> [WHAT YOU ARE ASKED TO DO]
Output every record verbatim, and omit each picture.

Extracted records:
==============================

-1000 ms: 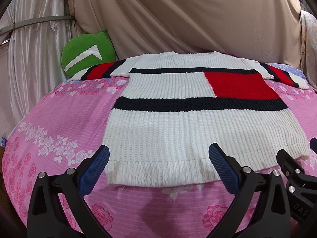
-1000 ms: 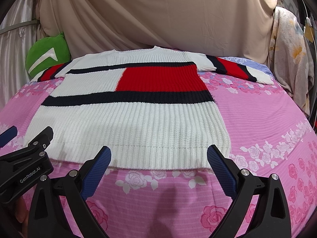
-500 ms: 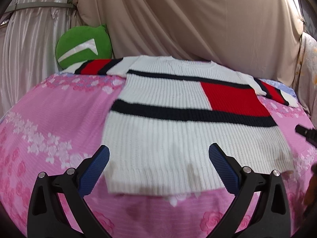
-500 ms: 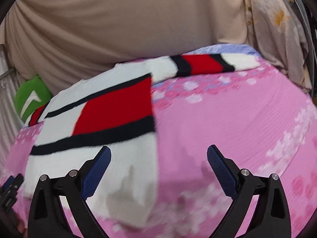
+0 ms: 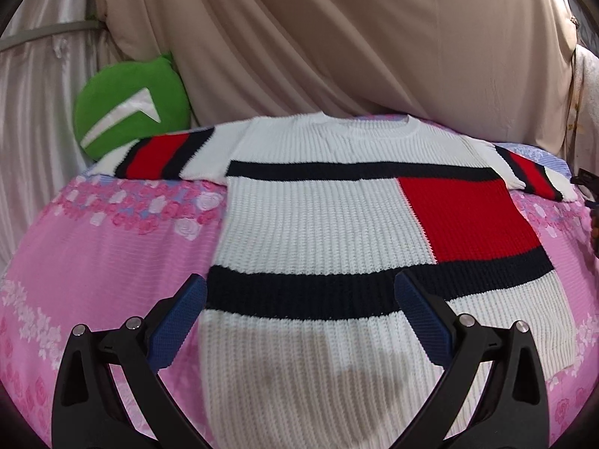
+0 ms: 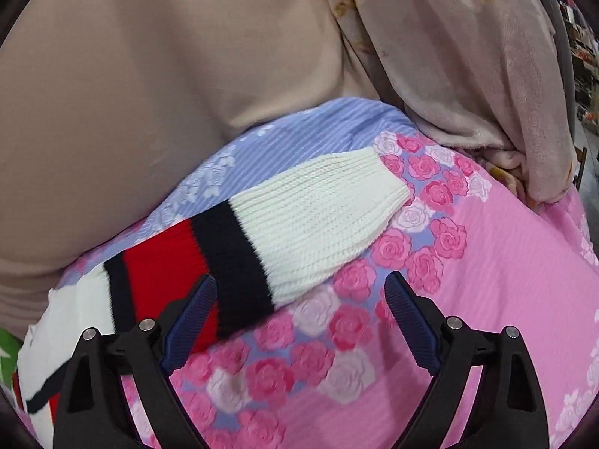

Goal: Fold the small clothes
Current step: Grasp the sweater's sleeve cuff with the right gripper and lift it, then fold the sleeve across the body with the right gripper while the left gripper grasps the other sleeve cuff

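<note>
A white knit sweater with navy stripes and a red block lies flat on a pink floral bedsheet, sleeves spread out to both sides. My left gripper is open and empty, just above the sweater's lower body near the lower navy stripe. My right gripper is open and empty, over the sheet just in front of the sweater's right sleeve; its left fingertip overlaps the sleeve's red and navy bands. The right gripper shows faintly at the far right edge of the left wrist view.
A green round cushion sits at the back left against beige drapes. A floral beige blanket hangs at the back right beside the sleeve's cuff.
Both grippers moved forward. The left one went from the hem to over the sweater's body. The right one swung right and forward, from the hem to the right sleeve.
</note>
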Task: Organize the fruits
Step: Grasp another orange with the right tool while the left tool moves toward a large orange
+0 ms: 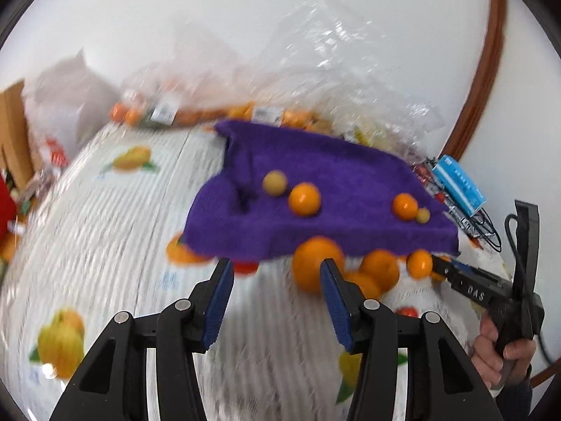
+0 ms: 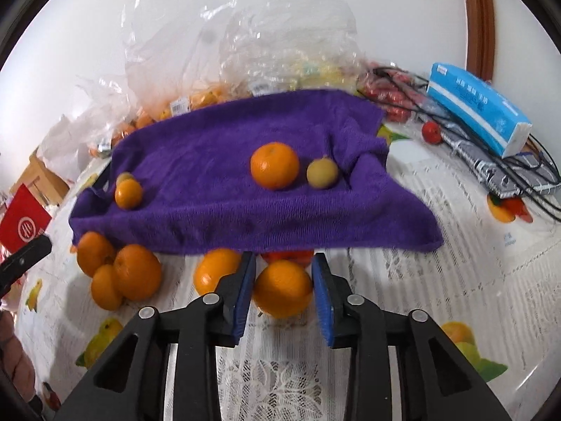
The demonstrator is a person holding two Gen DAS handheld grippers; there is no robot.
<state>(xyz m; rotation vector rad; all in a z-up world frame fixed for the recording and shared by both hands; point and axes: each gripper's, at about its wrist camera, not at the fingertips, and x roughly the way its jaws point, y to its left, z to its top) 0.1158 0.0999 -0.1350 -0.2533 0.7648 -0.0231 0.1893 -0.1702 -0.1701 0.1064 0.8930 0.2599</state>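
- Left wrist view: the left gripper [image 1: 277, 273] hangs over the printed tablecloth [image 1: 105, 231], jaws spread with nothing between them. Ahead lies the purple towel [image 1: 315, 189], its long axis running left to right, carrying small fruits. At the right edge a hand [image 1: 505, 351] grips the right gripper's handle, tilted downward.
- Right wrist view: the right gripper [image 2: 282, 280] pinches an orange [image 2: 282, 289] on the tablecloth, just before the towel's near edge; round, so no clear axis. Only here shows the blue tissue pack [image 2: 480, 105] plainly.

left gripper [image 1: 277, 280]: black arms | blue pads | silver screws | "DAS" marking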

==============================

> [EXERCISE OUTPUT]
-1000 ms: 
-1000 ms: 
-500 ms: 
-500 ms: 
+0 ms: 
+0 ms: 

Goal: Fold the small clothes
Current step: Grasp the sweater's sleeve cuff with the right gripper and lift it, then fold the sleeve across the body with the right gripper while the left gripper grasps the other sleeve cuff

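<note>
A white knit sweater with navy stripes and a red block lies flat on a pink floral bedsheet, sleeves spread out to both sides. My left gripper is open and empty, just above the sweater's lower body near the lower navy stripe. My right gripper is open and empty, over the sheet just in front of the sweater's right sleeve; its left fingertip overlaps the sleeve's red and navy bands. The right gripper shows faintly at the far right edge of the left wrist view.
A green round cushion sits at the back left against beige drapes. A floral beige blanket hangs at the back right beside the sleeve's cuff.
Both grippers moved forward. The left one went from the hem to over the sweater's body. The right one swung right and forward, from the hem to the right sleeve.
</note>
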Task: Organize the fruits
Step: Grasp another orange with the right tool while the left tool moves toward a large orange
+0 ms: 
+0 ms: 
The demonstrator is a person holding two Gen DAS handheld grippers; there is no robot.
<state>(xyz m; rotation vector rad; all in a z-up world frame fixed for the recording and shared by both hands; point and axes: each gripper's, at about its wrist camera, not at the fingertips, and x roughly the way its jaws point, y to its left, z to its top) 0.1158 0.0999 -0.1350 -0.2533 0.7648 -0.0231 0.1893 -0.1702 -0.1701 0.1064 0.8930 0.2599</state>
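- Left wrist view: the left gripper [image 1: 277, 273] hangs over the printed tablecloth [image 1: 105, 231], jaws spread with nothing between them. Ahead lies the purple towel [image 1: 315, 189], its long axis running left to right, carrying small fruits. At the right edge a hand [image 1: 505, 351] grips the right gripper's handle, tilted downward.
- Right wrist view: the right gripper [image 2: 282, 280] pinches an orange [image 2: 282, 289] on the tablecloth, just before the towel's near edge; round, so no clear axis. Only here shows the blue tissue pack [image 2: 480, 105] plainly.

left gripper [image 1: 277, 280]: black arms | blue pads | silver screws | "DAS" marking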

The exercise contains no remaining tasks.